INTERACTION WITH OTHER DRUGS
Ethanol enhances the sedative effect of antihistamine drugs .; Antidepressants, anti-parkinsonian drugs, antipsychotics (phenothiazine derivatives) increase the risk of side effects (urinary retention, dry mouth, constipation). GCS increases the risk of developing glaucoma .; Inducers of microsomal oxidation in the liver (phenytoin, ethanol, barbiturates, rifampicin, phenylbutazone, tricyclic antidepressants) increase the production of hydroxylated active metabolites, which makes it possible to develop severe intoxications with small overdose. Ethanol contributes to the development of acute pancreatitis .; Inhibitors of microsomal oxidation (including cimetidine) reduce the risk of hepatotoxic action. Paracetamol reduces the effectiveness of uricosuric drugs.

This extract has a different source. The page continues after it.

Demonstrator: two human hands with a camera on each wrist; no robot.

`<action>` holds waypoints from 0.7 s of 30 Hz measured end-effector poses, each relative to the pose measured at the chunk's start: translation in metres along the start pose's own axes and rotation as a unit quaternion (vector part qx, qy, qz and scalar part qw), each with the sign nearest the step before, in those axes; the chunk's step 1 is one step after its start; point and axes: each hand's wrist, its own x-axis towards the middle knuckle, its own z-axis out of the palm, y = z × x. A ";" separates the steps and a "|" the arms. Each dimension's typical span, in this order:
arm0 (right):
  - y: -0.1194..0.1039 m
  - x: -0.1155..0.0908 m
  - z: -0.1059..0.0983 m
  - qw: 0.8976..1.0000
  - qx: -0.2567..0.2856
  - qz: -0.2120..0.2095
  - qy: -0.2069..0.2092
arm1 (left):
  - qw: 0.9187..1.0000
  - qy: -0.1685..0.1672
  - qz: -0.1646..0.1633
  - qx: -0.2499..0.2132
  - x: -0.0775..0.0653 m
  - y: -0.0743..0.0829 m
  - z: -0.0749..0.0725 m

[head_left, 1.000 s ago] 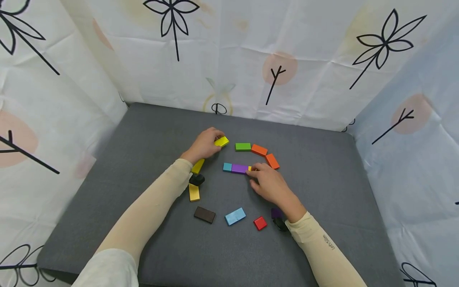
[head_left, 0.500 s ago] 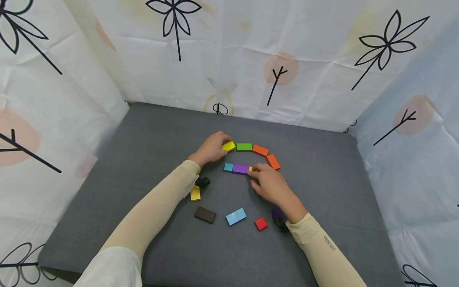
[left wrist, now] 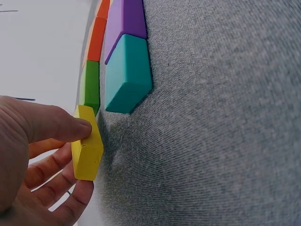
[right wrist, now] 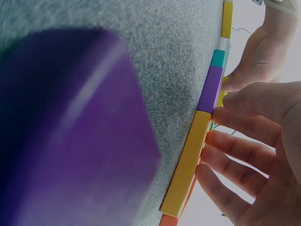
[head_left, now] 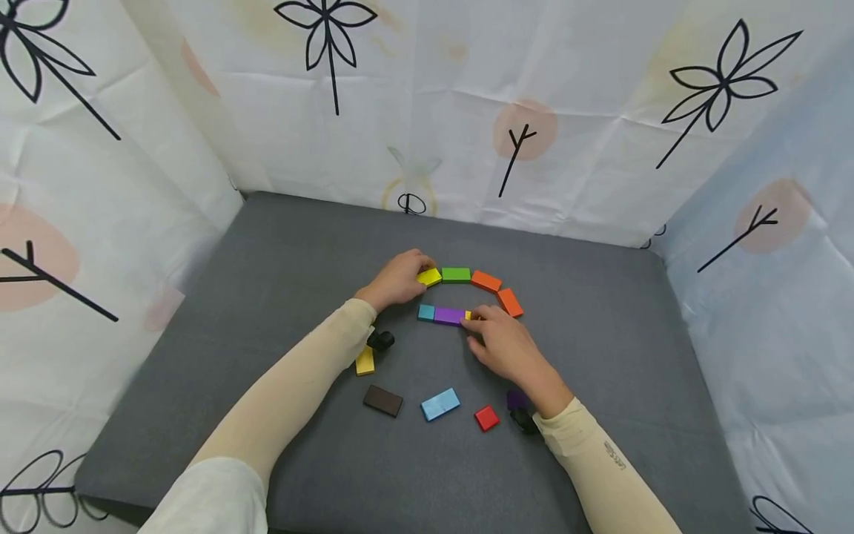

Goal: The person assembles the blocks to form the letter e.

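Backdrop cloth: white with black-line flowers and peach discs point(head_left: 587, 67), filling the top and both sides of the head view.
Table: dark grey fabric surface point(head_left: 600, 445), across the centre and bottom.
Sleeves: cream, the left one point(head_left: 287, 386) rising from bottom left, the right one point(head_left: 607, 467) from bottom right.
Left hand: at frame centre point(head_left: 396, 278), gripping the yellow block, thumb on its near face, fingers behind.
Right hand: just right of centre point(head_left: 503, 341), fingers extended and resting along the side of the amber block; not clenched.
Amber block: long point(right wrist: 188, 165), running diagonally through the centre of the right wrist view, end to end with the purple block point(right wrist: 210, 89).
Brown block and light blue block: lower centre, brown point(head_left: 383, 400) left of light blue point(head_left: 440, 405), well apart.
Yellow block: at frame centre point(head_left: 430, 277), its right end close against the green block point(head_left: 457, 275); contact is hard to tell.
Orange blocks: two point(head_left: 485, 281), curving down rightward from green.
Teal block: short point(head_left: 426, 313), at purple's left end.
Red block: small point(head_left: 487, 418), lower centre-right.
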 end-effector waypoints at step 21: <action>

Perhaps the distortion of indicators of laboratory tests in the quantitative determination of the concentration of uric acid and glucose in plasma. In order to avoid toxic damage to the liver, paracetamol should not be combined with the intake of alcoholic beverages, as well as be taken by persons prone to chronic alcohol consumption. The risk of liver damage increases in patients with alcoholic hepatosis .; Additionally, for Fervex lemon without sugar: the drug does not contain sugar and can be used by patients suffering from diabetes.